_Your task_
Reproduce the listing that follows with no differences at all.
* * *
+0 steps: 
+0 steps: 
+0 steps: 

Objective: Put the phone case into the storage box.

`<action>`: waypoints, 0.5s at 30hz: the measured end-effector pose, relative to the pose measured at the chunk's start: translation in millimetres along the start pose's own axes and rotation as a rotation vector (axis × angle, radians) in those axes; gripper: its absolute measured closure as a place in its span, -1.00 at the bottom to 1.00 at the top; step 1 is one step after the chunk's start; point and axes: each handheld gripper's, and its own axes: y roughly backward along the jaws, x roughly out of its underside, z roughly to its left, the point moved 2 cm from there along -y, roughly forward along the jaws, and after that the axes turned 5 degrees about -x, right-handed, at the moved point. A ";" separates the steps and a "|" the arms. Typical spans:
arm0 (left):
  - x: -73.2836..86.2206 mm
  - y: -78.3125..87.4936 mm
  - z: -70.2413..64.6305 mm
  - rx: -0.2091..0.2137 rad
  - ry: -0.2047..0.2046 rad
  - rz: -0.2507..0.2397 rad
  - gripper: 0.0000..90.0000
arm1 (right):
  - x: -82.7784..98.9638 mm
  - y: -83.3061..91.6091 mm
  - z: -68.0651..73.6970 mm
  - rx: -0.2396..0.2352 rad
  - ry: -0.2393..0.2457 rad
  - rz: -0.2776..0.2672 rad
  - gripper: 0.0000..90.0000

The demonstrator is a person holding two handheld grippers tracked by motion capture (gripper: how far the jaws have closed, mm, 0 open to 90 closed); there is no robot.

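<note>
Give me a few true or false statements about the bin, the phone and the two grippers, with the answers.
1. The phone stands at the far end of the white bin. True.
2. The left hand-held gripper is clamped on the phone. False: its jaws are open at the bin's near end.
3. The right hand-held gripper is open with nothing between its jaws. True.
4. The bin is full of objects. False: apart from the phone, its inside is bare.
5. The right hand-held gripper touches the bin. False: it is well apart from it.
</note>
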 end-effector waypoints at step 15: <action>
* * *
_Response below_
+0 steps: 
+0 steps: 
+0 steps: 

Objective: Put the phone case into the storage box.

`<action>`: waypoints, 0.5s at 30hz: the measured end-effector pose, relative to the pose measured at the chunk's start: translation in millimetres along the start pose's own axes and rotation as a rotation vector (axis × angle, radians) in those axes; gripper: its absolute measured closure as a place in its span, -1.00 at the bottom to 1.00 at the top; step 1 is one step after the chunk's start; point and axes: each handheld gripper's, and its own axes: y roughly backward along the jaws, x roughly out of its underside, z roughly to its left, the point moved 2 cm from there along -y, roughly forward along the jaws, and after that the axes turned 5 degrees about -x, right-handed, at the moved point. A ";" separates the steps and a "|" the arms. Typical spans:
arm0 (left):
  - x: -73.2836..86.2206 mm
  - y: -78.3125..87.4936 mm
  - z: -70.2413..64.6305 mm
  - rx: -0.2091..0.2137 rad
  - ry: -0.2047..0.2046 rad
  - rz: -0.2507..0.2397 rad
  - gripper: 0.0000..90.0000
arm1 (right):
  - x: -82.7784..98.9638 mm
  - y: -83.3061..91.6091 mm
  - z: -68.0651..73.6970 mm
  - rx: -0.2396..0.2352 rad
  - ry: -0.2393..0.2457 rad
  - rz: -0.2776..0.2672 rad
  - gripper: 0.0000..90.0000

The demonstrator is a person holding two handheld grippers tracked by motion capture (gripper: how far the jaws have closed, mm, 0 open to 90 closed); there is no robot.

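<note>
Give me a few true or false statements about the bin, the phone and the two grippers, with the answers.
1. The phone stands at the far end of the white bin. True.
2. The left hand-held gripper is clamped on the phone. False: its jaws are open at the bin's near end.
3. The right hand-held gripper is open with nothing between its jaws. True.
4. The bin is full of objects. False: apart from the phone, its inside is bare.
5. The right hand-held gripper touches the bin. False: it is well apart from it.
</note>
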 end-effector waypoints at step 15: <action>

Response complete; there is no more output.